What the task requires: Only the lines from the one containing "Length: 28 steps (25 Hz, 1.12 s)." through the one containing "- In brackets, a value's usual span" should be printed, exactly as they appear below, with both ends included.

Stored items from a collection

-------

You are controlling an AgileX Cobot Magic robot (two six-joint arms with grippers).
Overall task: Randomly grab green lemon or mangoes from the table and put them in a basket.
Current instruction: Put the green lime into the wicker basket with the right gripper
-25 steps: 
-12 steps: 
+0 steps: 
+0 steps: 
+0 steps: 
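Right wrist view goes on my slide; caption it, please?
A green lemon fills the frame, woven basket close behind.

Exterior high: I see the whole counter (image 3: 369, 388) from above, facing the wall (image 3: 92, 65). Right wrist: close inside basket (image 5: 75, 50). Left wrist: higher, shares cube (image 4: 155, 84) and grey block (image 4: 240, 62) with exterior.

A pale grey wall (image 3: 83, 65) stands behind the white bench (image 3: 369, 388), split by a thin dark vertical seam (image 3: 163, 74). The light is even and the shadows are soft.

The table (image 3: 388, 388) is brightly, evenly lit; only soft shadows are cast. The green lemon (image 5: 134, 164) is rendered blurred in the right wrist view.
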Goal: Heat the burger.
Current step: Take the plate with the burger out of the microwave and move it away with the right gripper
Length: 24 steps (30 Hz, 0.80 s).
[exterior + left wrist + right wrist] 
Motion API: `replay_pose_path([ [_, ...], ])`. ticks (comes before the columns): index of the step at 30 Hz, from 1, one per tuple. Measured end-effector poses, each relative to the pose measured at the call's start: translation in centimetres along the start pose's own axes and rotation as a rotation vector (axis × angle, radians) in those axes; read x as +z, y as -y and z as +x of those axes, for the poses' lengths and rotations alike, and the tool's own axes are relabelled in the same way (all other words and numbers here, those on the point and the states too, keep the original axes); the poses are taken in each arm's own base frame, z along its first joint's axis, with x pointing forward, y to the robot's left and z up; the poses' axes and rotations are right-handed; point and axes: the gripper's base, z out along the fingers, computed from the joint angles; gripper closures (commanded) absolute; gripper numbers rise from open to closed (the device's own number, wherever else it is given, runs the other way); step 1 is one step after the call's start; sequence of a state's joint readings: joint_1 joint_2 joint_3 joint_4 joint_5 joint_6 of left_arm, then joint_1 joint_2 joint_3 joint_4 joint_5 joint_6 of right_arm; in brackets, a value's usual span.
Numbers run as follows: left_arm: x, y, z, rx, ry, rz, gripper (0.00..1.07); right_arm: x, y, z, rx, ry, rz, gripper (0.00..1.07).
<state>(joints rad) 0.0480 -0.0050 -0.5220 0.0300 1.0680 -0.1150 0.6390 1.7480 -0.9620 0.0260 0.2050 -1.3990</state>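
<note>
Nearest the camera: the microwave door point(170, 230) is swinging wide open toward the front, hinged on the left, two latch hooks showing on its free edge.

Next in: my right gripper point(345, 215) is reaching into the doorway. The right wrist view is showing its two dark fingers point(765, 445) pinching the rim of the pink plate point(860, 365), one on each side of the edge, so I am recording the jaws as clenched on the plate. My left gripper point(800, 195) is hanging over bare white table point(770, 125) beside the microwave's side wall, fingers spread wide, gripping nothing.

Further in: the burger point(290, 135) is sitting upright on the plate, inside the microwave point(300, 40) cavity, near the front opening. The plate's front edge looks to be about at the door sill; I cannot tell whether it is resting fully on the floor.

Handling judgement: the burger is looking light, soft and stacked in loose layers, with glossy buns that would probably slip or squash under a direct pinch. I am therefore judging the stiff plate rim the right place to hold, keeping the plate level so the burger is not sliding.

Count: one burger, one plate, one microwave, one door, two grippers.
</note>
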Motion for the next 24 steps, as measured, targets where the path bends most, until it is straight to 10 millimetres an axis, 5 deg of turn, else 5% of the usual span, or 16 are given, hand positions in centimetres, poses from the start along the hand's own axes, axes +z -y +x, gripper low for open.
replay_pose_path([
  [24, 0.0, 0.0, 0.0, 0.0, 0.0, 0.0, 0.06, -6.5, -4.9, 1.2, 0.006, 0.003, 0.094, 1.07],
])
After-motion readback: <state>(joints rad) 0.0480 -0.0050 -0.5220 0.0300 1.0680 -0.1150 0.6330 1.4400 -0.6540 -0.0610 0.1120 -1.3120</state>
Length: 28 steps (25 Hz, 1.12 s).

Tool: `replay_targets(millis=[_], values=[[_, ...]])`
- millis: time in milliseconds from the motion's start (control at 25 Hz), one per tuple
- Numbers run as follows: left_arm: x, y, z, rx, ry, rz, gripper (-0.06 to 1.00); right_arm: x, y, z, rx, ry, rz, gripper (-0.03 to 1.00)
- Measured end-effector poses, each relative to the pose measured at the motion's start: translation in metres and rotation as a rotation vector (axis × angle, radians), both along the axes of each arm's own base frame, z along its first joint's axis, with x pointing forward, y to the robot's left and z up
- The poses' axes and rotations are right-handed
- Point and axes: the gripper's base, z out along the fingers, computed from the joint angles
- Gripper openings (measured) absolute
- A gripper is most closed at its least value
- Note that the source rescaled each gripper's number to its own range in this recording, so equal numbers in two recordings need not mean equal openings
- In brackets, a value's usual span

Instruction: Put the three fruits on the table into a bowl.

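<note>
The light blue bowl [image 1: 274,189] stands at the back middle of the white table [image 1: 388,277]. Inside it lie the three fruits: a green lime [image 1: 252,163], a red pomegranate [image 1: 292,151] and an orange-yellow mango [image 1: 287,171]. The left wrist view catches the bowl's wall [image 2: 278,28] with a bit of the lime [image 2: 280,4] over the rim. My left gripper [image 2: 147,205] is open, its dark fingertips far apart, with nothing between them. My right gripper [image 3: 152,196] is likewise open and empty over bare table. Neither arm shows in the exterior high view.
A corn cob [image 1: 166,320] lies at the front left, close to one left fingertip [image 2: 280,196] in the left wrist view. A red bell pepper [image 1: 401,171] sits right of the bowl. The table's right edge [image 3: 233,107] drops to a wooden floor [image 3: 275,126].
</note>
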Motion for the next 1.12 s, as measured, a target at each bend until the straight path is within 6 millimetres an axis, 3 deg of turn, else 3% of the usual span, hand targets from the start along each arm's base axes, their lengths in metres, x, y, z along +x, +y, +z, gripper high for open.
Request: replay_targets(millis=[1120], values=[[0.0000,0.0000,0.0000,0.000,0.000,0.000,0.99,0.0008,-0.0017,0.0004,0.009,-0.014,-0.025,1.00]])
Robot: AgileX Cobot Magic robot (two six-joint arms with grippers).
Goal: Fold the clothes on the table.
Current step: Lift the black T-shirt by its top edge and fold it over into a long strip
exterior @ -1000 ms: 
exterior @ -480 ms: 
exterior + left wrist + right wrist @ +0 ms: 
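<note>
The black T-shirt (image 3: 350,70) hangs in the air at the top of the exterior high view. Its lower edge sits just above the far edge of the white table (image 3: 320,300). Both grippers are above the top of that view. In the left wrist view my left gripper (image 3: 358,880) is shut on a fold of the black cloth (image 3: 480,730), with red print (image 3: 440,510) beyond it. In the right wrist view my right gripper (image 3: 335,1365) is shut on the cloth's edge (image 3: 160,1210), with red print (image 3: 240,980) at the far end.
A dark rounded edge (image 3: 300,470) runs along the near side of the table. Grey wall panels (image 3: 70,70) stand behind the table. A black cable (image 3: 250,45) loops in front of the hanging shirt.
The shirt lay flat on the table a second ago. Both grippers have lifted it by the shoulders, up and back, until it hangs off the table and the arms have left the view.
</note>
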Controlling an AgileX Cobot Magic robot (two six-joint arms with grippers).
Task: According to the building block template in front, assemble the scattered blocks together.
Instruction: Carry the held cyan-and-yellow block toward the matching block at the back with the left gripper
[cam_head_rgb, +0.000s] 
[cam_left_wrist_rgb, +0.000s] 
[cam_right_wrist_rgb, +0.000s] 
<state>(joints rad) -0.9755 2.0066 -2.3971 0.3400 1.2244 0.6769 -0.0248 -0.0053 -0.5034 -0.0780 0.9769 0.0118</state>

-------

Written solution:
Length: 28 steps (25 Hz, 1.12 s).

Tool: `replay_targets(millis=[_], values=[[_, ...]])`
- millis: time in milliseconds from the motion's start (control at 25 Hz), one per tuple
- Numbers run as follows: left_arm: x, y, z, rx, ry, rz, gripper (-0.06 to 1.00); right_arm: x, y, z, rx, ry, rz, gripper (-0.03 to 1.00)
- Measured end-effector poses, each relative to the pose measured at the motion's start: translation in metres and rotation as a rotation vector (axis × angle, radians), both along the axes of each arm's own base frame, z along its first joint's axis, with x pointing forward, y to the robot's left and z up
- The poses' axes and rotations are right-handed
- Point and axes: the gripper's base, z out along the fingers, computed from the joint angles
- Gripper openings (measured) absolute
- A gripper is most closed at its least value
- Note that the source rescaled each gripper's number to its own range in this recording, so equal numbers in two recordings need not mean equal openings
- In brackets, a value's usual span

The complete answer has now been given.